Science/Human: Influence of the synthetic cannabinoid JWH-018 on subjective experience in humans
In a placebo-controlled study with 6 healthy cannabis users the synthetic cannabinoid JWH-018 in doses of 2 and 3 mg caused subjective effects, which are similar to those after cannabis use. The strongest effects were observed at 1 and 2 hours after administration.
Faculty of Psychology and Neuroscience, Maastricht University, The Netherlands.
Theunissen EL, et al. Br J Pharmacol. 2017 Nov 22. [in press]

Science/Cells: Activation of the GPR55 receptor causes relaxation of the arteries
A body’s own substance (l-alpha-lysophosphatidylinositol) binds to the GPR55 receptor, a probable cannabinoid receptor. And this substance was able to relax lung arteries taken from humans. This effect involved the endothelium, the inner lining of arteries.
Medical University of Białystok, Poland.
Karpińska O, et al. Life Sci. 2017 Nov 16. [in press]

Science/Human: Cannabis use in pain patients was associated with a higher risk for opioid misuse
In a survey with 371 patients, who were on long-term opioid therapy, 18% also used cannabis against their pain. The additional use of cannabis was associated with a significantly increased risk of prescription opioid misuse.
VA Portland Health Care System, USA.
Nugent SM, et al. Gen Hosp Psychiatry. 2017;50:104-110

Science/Human: Cannabis, alcohol and nicotine have an impact on brain connectivity, but effects differ
In 534 people with different drug use patterns (cannabis, alcohol, nicotine and combinations of 2 or all 3 drugs) functional magnetic resonance imaging of the brain was performed to investigate possible brain connectivity alterations.
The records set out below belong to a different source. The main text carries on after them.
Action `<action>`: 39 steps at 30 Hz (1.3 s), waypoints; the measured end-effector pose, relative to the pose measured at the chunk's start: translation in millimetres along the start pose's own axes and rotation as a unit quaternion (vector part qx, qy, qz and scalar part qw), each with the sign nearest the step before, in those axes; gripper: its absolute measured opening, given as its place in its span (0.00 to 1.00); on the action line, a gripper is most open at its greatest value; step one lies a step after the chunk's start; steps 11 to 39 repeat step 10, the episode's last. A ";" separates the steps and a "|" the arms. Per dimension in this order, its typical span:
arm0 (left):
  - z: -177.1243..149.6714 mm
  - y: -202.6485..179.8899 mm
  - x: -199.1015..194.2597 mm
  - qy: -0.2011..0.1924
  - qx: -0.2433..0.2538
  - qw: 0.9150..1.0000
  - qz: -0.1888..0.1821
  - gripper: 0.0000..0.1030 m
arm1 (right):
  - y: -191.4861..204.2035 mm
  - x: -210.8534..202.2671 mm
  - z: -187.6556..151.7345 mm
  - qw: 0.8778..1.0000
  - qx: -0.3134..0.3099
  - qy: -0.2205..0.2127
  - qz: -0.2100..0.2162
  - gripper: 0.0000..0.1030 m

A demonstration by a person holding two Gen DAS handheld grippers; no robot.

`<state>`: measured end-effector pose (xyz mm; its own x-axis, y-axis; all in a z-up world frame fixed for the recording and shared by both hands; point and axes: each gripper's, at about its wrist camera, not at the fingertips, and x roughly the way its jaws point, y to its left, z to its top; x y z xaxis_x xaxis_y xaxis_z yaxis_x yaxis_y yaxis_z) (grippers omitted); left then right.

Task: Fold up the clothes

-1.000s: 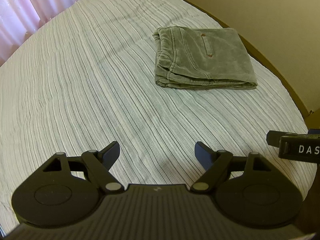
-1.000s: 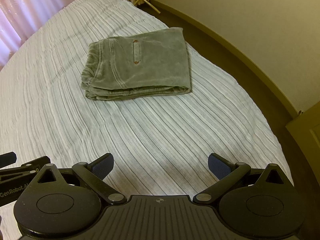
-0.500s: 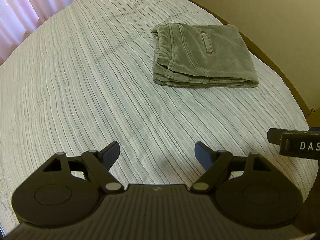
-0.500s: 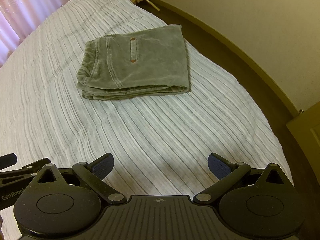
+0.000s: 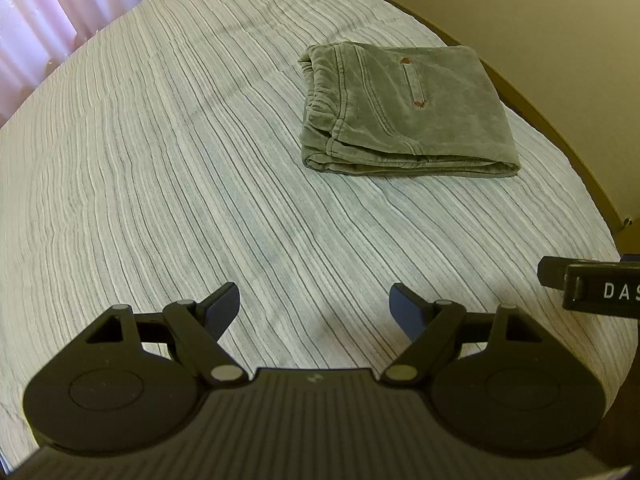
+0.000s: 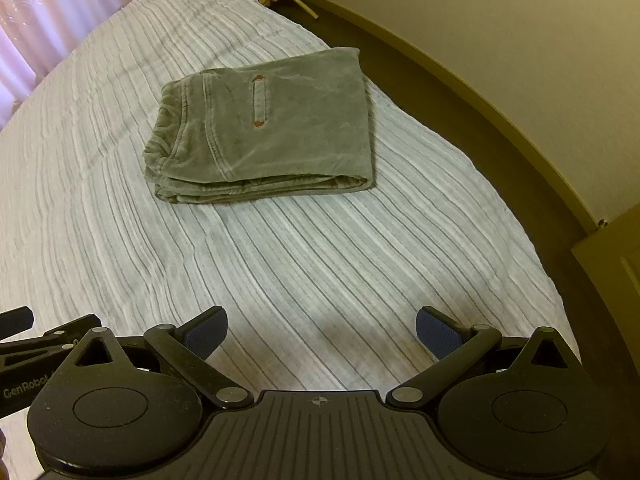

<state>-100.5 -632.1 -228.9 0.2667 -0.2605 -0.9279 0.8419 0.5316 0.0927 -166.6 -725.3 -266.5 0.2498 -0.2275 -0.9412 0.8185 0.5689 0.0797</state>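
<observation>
The olive trousers (image 6: 264, 140) lie folded in a compact stack near the bed's (image 6: 120, 240) far edge, apparently finished, so left gripper (image 5: 314, 310) and right gripper (image 6: 320, 332) hang released, empty, well apart from them.

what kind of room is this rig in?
Most likely a bedroom: a bed with a striped cover, pink curtains behind it, and folded green trousers lying on the cover.
</observation>
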 end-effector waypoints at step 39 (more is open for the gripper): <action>10.1 -7.4 -0.1 -0.012 -0.004 1.000 0.003 0.77 | -9.0 -0.5 6.8 1.000 0.001 -0.002 0.006 1.00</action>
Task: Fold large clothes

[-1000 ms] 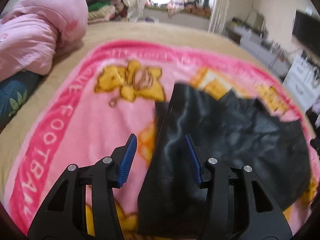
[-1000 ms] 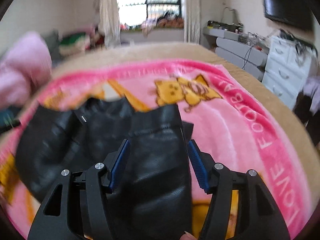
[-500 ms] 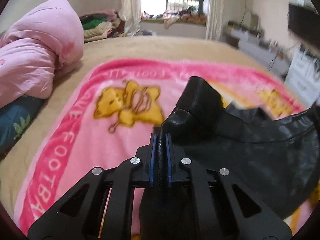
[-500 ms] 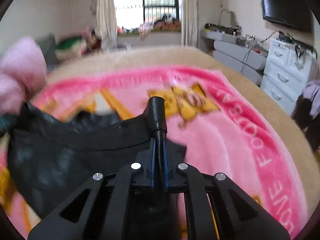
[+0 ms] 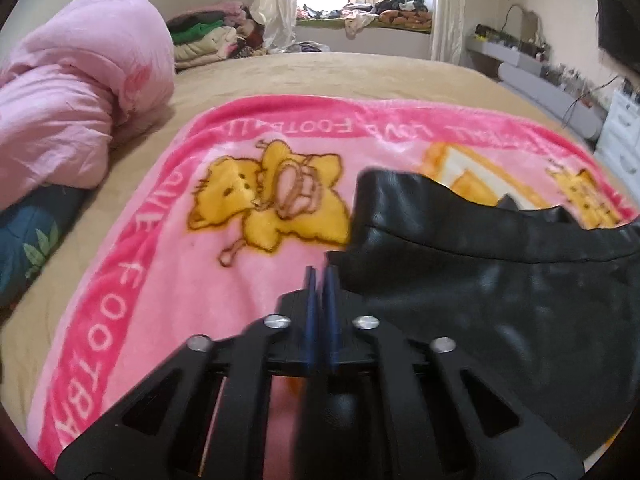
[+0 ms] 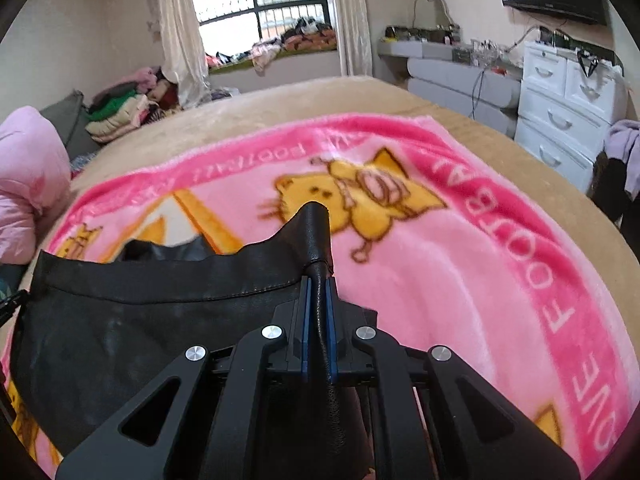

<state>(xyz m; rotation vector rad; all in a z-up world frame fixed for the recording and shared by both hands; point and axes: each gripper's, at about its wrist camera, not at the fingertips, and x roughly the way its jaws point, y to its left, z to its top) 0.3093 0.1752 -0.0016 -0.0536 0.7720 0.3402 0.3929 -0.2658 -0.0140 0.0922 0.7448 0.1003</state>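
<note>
A black leather-like garment (image 5: 480,280) lies on a pink blanket (image 5: 160,264) on the bed, its top edge lifted and stretched. In the left wrist view my left gripper (image 5: 320,276) is shut, its blue pads nearly touching; the garment sits just to its right and I cannot see cloth between the tips. In the right wrist view my right gripper (image 6: 318,280) is shut on a corner of the garment (image 6: 140,328), and a fold of it stands up above the pads. The rest hangs to the left.
A pink duvet (image 5: 68,100) is piled at the bed's left, over a dark blue pillow (image 5: 28,236). Folded clothes (image 6: 116,116) lie at the far end. White drawers (image 6: 560,120) stand right of the bed. The blanket (image 6: 460,280) covers the tan bed (image 5: 360,76).
Both grippers went from open over the garment to shut and rose, pulling its edge up taut. The corner seen in the left pads half a second ago no longer shows there.
</note>
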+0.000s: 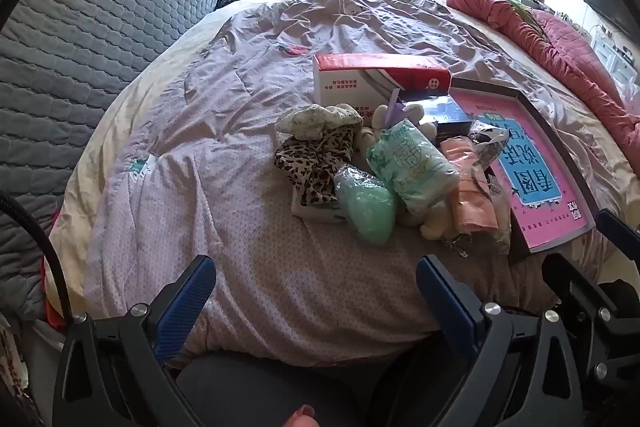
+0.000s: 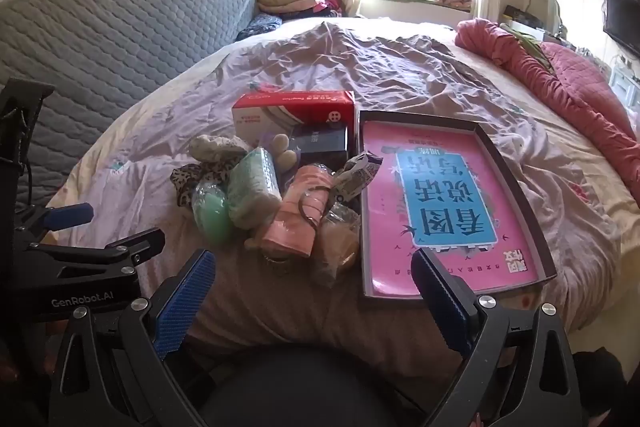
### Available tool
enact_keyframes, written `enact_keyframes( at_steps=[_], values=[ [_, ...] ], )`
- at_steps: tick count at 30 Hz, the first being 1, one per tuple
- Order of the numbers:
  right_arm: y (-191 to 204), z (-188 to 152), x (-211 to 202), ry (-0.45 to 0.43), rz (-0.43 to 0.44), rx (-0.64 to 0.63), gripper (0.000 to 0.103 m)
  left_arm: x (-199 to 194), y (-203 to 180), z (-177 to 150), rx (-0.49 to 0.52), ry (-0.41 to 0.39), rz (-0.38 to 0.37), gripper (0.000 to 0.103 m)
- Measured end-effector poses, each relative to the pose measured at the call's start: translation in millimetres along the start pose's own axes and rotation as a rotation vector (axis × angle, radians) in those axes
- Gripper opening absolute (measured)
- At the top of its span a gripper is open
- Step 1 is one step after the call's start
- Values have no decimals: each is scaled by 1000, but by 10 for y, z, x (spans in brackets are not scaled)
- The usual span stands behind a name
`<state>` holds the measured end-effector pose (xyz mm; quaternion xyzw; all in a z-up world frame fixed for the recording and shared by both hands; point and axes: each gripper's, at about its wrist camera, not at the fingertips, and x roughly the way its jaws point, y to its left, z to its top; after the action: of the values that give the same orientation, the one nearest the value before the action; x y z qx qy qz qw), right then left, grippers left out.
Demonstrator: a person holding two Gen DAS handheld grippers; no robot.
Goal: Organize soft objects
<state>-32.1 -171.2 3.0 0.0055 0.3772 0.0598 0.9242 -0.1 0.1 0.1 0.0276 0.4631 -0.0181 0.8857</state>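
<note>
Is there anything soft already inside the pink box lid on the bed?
No. In the right wrist view the pink box lid lies bare, with the pile of soft objects beside it on the bed.

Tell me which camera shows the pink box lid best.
The right wrist view: the pink box lid lies whole and near the centre, all four dark rims visible. In the left wrist view, the lid sits at the right, partly covered by the packets.

left hand-held gripper (image 1: 316, 285): jaws wide, empty, above bed
pile: leopard-print fabric scrunchie (image 1: 314, 163), mint-green plastic-wrapped bundle (image 1: 366, 205), touching
right of pile: pink flat box (image 1: 536, 171)
</note>
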Motion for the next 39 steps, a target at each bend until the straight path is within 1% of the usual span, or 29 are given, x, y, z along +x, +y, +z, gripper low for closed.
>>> enact_keyframes(
  at_steps=[9,39],
  values=[
    [12,-25,-4,-4,9,-3,98,17,-19,12,6,5,7,101],
    [-9,19,75,7,9,6,98,2,-48,7,1,-2,-4,101]
  ],
)
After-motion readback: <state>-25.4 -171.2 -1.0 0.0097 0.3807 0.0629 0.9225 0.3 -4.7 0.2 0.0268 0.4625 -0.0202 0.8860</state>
Authors “concluded that all of the substances have an impact on brain connectivity, but the effect differs.” Functional brain connectivity refers to a pattern of connections between distinct units within the brain.
The Mind Research Network and Lovelace Biomedical and Environmental Research Institute, Albuquerque, USA.
Vergara VM, et al. Neuropsychopharmacology. 2017 Nov 14. [in press]
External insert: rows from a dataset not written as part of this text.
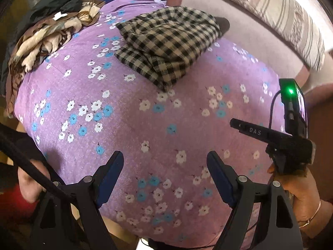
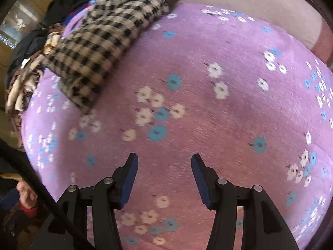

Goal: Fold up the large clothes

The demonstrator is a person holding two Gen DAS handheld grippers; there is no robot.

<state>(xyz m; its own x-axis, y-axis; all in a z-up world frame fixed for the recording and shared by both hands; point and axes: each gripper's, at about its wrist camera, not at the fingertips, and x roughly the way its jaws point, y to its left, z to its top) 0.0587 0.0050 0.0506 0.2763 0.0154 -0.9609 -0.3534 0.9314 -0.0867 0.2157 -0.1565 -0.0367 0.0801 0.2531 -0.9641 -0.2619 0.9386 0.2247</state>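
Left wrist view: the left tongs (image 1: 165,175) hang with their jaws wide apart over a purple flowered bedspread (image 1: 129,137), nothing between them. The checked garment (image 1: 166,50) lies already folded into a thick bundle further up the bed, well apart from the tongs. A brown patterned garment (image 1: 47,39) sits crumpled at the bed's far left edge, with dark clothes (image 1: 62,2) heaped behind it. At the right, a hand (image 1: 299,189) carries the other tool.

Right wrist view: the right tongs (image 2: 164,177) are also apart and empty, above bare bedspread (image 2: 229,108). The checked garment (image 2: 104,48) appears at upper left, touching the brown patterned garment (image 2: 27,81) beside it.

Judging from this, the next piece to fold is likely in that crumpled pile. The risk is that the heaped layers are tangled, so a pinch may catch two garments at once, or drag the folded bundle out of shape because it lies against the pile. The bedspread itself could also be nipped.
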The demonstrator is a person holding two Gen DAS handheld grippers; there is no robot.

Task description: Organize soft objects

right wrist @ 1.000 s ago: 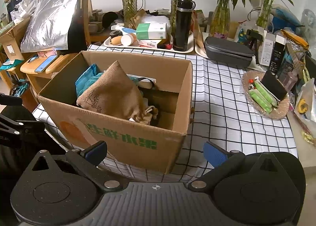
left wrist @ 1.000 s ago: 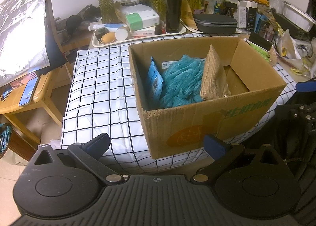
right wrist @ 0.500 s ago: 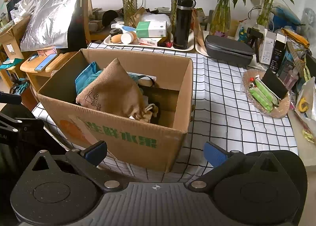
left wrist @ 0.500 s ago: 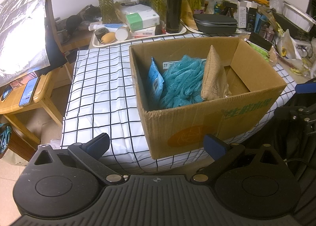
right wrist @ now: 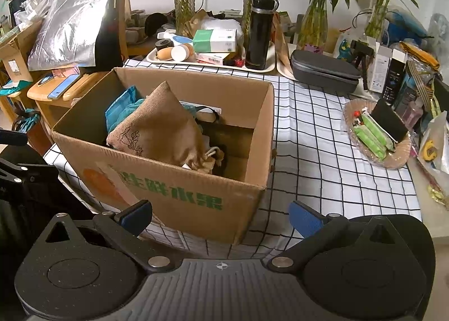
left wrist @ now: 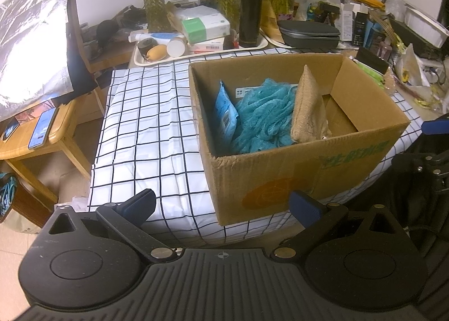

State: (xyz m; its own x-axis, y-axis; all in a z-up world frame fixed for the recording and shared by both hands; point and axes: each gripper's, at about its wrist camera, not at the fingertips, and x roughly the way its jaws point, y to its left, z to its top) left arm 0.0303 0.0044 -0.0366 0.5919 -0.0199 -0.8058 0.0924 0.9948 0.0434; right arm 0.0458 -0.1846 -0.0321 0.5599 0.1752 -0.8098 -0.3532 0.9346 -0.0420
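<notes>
My left gripper (left wrist: 221,206) and right gripper (right wrist: 220,213) both stand spread apart, empty, just short of the cardboard box (left wrist: 308,178). Inside the box, the burlap pouch (right wrist: 162,130) leans against the blue mesh sponge (left wrist: 266,116), beyond both sets of fingers.

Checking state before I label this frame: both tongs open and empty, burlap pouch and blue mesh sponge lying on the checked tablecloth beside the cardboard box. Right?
One thing is off: the burlap pouch and blue mesh sponge are inside the cardboard box, not beside it on the checked tablecloth. Both wrist views show this. The left tongs and right tongs are indeed open and empty.
</notes>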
Science/Human: Heavy cannabis use was associated with increased risk of dropout from opioid agonist therapy
In a study with 644 patients undergoing opioid agonist therapy, of whom 328 were cannabis users at the beginning of the study and 256 were considered as heavy users, male patients with heavy cannabis use had a higher risk of stopping the opioid therapy.
Northern Ontario School of Medicine, Sudbury, Canada.
Franklyn AM, et al. PLoS One. 2017;12(11):e0187633.